After every mass shooting, politicians say they want the same thing: universal background checks.
Pretty much every American believes in doing this: preventing people with dangerous backgrounds (criminal records, hospitalizations for mental illness, addiction, etc.) from getting firearms. But background checks aren’t actually good at doing this.
After California expanded background checks in 1991, researchers at Johns Hopkins found the law was “not associated with changes in firearm suicide or homicide.”
What does work is gun licensing.
It’s already in effect in 12 states and DC. In Massachusetts, you first have to take a firearm safety course then submit a permit application at a police department.

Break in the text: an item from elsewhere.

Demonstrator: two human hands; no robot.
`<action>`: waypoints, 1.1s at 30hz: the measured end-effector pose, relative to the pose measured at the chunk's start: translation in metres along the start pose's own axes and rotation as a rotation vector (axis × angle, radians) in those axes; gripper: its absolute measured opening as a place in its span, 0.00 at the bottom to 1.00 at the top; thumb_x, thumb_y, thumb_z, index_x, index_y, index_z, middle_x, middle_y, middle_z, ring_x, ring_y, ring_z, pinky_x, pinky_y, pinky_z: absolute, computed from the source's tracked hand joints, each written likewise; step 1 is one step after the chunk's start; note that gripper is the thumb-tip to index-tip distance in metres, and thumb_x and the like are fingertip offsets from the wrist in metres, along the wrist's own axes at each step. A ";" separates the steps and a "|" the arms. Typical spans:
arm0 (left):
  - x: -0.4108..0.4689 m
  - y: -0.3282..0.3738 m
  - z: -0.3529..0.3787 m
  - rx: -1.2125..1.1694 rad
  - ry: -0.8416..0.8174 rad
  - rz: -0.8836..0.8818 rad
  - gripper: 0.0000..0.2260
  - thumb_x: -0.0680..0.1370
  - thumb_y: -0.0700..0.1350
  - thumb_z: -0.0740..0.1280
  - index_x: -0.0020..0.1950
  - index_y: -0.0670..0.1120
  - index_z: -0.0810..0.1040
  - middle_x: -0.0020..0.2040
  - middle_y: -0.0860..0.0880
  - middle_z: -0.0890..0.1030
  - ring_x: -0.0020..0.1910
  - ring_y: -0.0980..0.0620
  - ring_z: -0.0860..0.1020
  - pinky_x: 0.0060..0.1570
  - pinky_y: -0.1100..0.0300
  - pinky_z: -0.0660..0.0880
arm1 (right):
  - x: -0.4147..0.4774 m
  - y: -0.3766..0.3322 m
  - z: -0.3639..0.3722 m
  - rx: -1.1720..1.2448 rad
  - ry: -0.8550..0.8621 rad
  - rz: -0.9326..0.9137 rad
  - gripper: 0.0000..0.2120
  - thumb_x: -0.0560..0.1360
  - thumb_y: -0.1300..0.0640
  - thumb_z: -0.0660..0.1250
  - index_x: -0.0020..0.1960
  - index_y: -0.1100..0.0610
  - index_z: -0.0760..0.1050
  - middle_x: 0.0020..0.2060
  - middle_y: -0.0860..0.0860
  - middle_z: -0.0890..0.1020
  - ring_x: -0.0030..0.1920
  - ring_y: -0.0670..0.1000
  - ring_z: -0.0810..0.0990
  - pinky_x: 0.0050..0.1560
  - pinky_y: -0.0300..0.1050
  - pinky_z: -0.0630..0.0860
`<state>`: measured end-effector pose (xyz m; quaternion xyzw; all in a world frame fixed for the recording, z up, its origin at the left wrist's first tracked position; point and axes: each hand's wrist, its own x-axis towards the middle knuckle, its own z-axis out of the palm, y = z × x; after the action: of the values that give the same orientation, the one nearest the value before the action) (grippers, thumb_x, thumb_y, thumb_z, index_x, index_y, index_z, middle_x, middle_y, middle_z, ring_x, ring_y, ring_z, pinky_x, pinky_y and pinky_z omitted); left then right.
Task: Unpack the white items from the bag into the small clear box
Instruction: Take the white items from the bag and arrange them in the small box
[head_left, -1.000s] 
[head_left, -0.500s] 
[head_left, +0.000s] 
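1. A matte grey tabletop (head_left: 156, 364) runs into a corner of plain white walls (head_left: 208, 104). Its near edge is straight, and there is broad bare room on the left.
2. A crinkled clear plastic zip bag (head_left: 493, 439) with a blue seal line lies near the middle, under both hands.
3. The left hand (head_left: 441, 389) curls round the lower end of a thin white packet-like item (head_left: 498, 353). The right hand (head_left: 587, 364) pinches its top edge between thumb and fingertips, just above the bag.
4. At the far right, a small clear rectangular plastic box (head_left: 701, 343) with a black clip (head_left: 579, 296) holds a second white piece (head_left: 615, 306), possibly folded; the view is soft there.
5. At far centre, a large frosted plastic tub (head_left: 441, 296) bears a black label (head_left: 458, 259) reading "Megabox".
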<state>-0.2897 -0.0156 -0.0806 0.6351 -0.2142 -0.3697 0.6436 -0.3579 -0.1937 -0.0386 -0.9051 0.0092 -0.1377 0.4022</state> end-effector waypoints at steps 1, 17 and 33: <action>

They directly check local law enforcement and mental health agencies, contact references, and run your fingerprints.
It’s a real, thorough background check. So it reliably keeps guns away from the same people background checks attempt to filter out.
The process also takes about three weeks. Background checks take an average of 108 seconds. If someone is going through a suicidal episode or is a domestic abuser without a record, they could get a gun very quickly and harm themselves or others. With licensing, that person would be delayed and possibly deterred from getting a gun.
Researchers at Johns Hopkins found that when Connecticut established a licensing law in 1995, it was associated with a 40 percent drop in gun homicides and a 15 percent drop in gun suicides. Missouri had a licensing law for decades but repealed it in 2007. That change was associated with a 17 to 27 percent increase in gun homicides and a 16 percent increase in gun suicides.
Background checks are supposed to stop bad people from getting guns, but they often don’t. Licensing picks up that slack.